* _Task statement_:
Reproduce the listing exactly and skip over any pictures.

* _Collected material_:
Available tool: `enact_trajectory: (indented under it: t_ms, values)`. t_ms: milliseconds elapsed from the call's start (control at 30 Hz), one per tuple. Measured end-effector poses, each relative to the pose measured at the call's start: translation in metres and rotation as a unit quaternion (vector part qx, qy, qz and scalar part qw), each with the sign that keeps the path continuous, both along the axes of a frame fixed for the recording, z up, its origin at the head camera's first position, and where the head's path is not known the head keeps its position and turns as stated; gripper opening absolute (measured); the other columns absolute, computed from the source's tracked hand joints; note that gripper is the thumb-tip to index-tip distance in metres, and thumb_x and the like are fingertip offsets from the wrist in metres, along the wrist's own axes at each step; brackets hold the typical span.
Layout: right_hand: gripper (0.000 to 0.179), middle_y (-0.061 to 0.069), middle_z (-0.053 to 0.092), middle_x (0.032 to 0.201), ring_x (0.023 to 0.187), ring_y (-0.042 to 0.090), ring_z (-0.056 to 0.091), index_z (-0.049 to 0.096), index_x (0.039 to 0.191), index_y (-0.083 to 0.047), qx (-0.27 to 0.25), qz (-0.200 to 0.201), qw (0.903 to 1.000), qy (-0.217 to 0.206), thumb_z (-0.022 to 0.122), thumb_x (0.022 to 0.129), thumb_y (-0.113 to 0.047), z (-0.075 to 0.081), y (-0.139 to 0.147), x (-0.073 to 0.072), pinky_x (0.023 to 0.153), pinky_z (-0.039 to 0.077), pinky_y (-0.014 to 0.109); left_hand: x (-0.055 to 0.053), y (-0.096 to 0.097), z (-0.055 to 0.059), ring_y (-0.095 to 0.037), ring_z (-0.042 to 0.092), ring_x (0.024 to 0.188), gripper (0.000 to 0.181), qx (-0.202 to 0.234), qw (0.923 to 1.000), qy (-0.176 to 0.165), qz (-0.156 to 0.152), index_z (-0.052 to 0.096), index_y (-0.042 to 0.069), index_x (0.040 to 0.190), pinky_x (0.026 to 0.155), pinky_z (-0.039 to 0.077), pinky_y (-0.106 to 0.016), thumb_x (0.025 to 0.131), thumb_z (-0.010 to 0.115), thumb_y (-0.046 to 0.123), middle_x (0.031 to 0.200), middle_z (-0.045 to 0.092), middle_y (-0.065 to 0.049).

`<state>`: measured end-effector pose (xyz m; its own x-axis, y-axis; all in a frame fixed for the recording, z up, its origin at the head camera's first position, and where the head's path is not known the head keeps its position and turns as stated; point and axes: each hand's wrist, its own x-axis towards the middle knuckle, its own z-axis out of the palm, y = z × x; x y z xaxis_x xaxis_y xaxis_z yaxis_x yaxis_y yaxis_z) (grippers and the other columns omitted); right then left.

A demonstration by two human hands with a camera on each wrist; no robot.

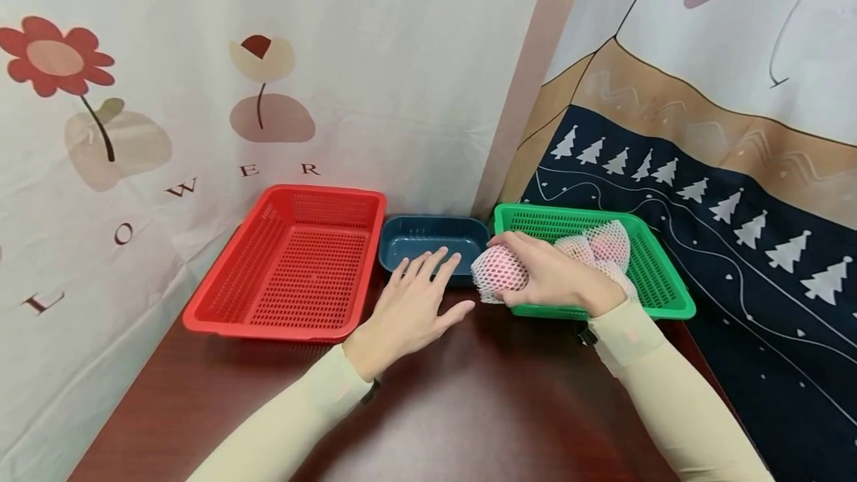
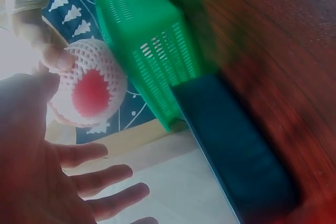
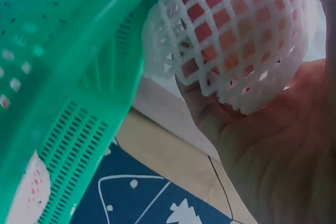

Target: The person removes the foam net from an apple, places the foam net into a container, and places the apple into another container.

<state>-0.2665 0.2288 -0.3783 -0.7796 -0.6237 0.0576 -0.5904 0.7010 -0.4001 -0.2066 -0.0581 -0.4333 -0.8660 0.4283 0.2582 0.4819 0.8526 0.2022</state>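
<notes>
My right hand grips a round red fruit wrapped in a white foam net, holding it over the near left corner of the green basket. In the right wrist view the net-wrapped fruit lies against the palm, beside the basket's rim. My left hand reaches out with spread fingers, its fingertips overlapping the small dark blue tub in the head view. Nothing is in its grasp, and the left wrist view has the fruit just past its palm. More netted fruits lie in the green basket, partly hidden by my right arm.
To the left stands a red slotted basket, with the blue tub between it and the green one. All three stand on a dark reddish-brown table. Behind them hangs a printed curtain; a dark tree-patterned cloth borders the right side.
</notes>
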Motion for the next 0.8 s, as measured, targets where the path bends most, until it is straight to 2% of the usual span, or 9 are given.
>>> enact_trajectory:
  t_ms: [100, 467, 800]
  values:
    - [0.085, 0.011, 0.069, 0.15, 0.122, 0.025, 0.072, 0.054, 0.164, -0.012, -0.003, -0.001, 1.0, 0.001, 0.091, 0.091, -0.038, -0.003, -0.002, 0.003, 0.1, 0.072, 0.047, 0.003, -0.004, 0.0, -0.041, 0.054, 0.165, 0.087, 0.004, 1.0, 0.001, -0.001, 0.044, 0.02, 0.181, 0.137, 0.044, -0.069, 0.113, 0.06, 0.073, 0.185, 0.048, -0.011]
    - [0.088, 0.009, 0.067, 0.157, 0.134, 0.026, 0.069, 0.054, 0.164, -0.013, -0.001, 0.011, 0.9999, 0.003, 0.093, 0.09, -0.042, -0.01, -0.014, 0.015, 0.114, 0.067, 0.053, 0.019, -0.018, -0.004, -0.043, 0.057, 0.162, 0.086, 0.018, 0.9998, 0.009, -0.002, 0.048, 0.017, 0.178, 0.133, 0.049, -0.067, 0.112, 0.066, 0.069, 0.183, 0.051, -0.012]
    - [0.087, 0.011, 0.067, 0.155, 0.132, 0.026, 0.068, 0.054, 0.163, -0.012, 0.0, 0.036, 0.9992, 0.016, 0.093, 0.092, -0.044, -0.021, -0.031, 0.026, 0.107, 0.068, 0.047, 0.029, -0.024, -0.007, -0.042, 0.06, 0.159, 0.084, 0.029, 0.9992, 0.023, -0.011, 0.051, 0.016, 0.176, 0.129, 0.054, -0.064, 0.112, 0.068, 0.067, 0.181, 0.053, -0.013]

* _Your response_:
Available tool: `enact_trajectory: (indented under it: t_ms, values)`. t_ms: milliseconds elapsed from the call's start (control at 30 Hz), one per tuple. Measured end-effector poses, each relative to the pose measured at the call's start: translation in metres and rotation as a unit quaternion (vector part qx, qy, qz and scalar part qw), each with the sign that keeps the path continuous, both along the axes of a frame fixed for the recording, z up, its origin at the head camera's first position, and where the head's path is not known the head keeps its position and turns as stated; gripper opening absolute (measured); the other columns absolute, computed from the source's tracked hand joints; note that gripper is the thumb-tip to index-tip distance in metres, and thumb_x and the like are fingertip offsets from the wrist in metres, along the wrist's own axes at each step; brackets hold the typical span.
Layout: right_hand: gripper (0.000 to 0.179), middle_y (-0.061 to 0.069), middle_z (-0.053 to 0.092), middle_x (0.032 to 0.201), ring_x (0.023 to 0.187), ring_y (-0.042 to 0.090), ring_z (-0.056 to 0.091), index_z (-0.049 to 0.096), index_x (0.039 to 0.191), index_y (-0.083 to 0.047), qx (-0.27 to 0.25), qz (-0.200 to 0.201), qw (0.903 to 1.000), qy (-0.217 to 0.206), thumb_z (-0.022 to 0.122), thumb_x (0.022 to 0.129), thumb_y (-0.113 to 0.047), z (-0.075 to 0.081), y (-0.139 to 0.147), x (-0.073 to 0.072), pinky_x (0.023 to 0.153), pinky_z (-0.039 to 0.077), pinky_y (-0.014 to 0.109); left_hand: x (-0.055 to 0.053), y (-0.096 to 0.097), z (-0.055 to 0.059), ring_y (-0.095 to 0.037), ring_z (-0.042 to 0.092), ring_x (0.024 to 0.188), gripper (0.000 to 0.181), qx (-0.202 to 0.234), qw (0.923 to 1.000), qy (-0.176 to 0.165), qz (-0.156 to 0.152), index_z (-0.052 to 0.096), index_y (-0.042 to 0.069), index_x (0.040 to 0.190), pinky_x (0.026 to 0.155), pinky_z (-0.039 to 0.077), pinky_y (-0.106 to 0.016), thumb_x (0.025 to 0.131), thumb_z (-0.010 to 0.115), thumb_y (-0.046 to 0.123), middle_x (0.031 to 0.200), middle_z (-0.045 to 0.092), middle_y (-0.065 to 0.049).

`<state>`: measured end-effector pose (xyz m; its own x-axis, y-axis; all in a frame fixed for the recording, z up, its origin at the head camera's first position, and where the head's path is not known the head keeps its position and turns as stated; point and axes: each hand's wrist, its own x-axis towards the middle knuckle, its own z-axis out of the palm, y = z × x; x y z xaxis_x xaxis_y xaxis_z yaxis_x yaxis_y yaxis_z) (grippers and the other columns omitted); right then left.

A demonstration by two human hands with a camera on each wrist; no robot.


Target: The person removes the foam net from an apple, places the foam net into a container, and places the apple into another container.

<state>-0.2665 0.2288 -0.3783 -0.7796 -0.6237 0.0576 -0.5904 0.7010 -0.4001 -0.2066 -0.0581 -0.4333 -0.8660 0.4283 0.2582 0.4819 0.8526 0.2022</state>
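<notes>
My right hand grips a round red fruit wrapped in a white foam net, holding it over the near left corner of the green basket. In the right wrist view the net-wrapped fruit lies against the palm, beside the basket's rim. My left hand reaches out with spread fingers, its fingertips overlapping the small dark blue tub in the head view. Nothing is in its grasp, and the left wrist view has the fruit just past its palm. More netted fruits lie in the green basket, partly hidden by my right arm.
To the left stands a red slotted basket, with the blue tub between it and the green one. All three stand on a dark reddish-brown table. Behind them hangs a printed curtain; a dark tree-patterned cloth borders the right side.
</notes>
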Motion for the next 0.8 s, as measured, targets where the path bends most, until it is straight to 2% of the usual span, or 9 are given.
>>> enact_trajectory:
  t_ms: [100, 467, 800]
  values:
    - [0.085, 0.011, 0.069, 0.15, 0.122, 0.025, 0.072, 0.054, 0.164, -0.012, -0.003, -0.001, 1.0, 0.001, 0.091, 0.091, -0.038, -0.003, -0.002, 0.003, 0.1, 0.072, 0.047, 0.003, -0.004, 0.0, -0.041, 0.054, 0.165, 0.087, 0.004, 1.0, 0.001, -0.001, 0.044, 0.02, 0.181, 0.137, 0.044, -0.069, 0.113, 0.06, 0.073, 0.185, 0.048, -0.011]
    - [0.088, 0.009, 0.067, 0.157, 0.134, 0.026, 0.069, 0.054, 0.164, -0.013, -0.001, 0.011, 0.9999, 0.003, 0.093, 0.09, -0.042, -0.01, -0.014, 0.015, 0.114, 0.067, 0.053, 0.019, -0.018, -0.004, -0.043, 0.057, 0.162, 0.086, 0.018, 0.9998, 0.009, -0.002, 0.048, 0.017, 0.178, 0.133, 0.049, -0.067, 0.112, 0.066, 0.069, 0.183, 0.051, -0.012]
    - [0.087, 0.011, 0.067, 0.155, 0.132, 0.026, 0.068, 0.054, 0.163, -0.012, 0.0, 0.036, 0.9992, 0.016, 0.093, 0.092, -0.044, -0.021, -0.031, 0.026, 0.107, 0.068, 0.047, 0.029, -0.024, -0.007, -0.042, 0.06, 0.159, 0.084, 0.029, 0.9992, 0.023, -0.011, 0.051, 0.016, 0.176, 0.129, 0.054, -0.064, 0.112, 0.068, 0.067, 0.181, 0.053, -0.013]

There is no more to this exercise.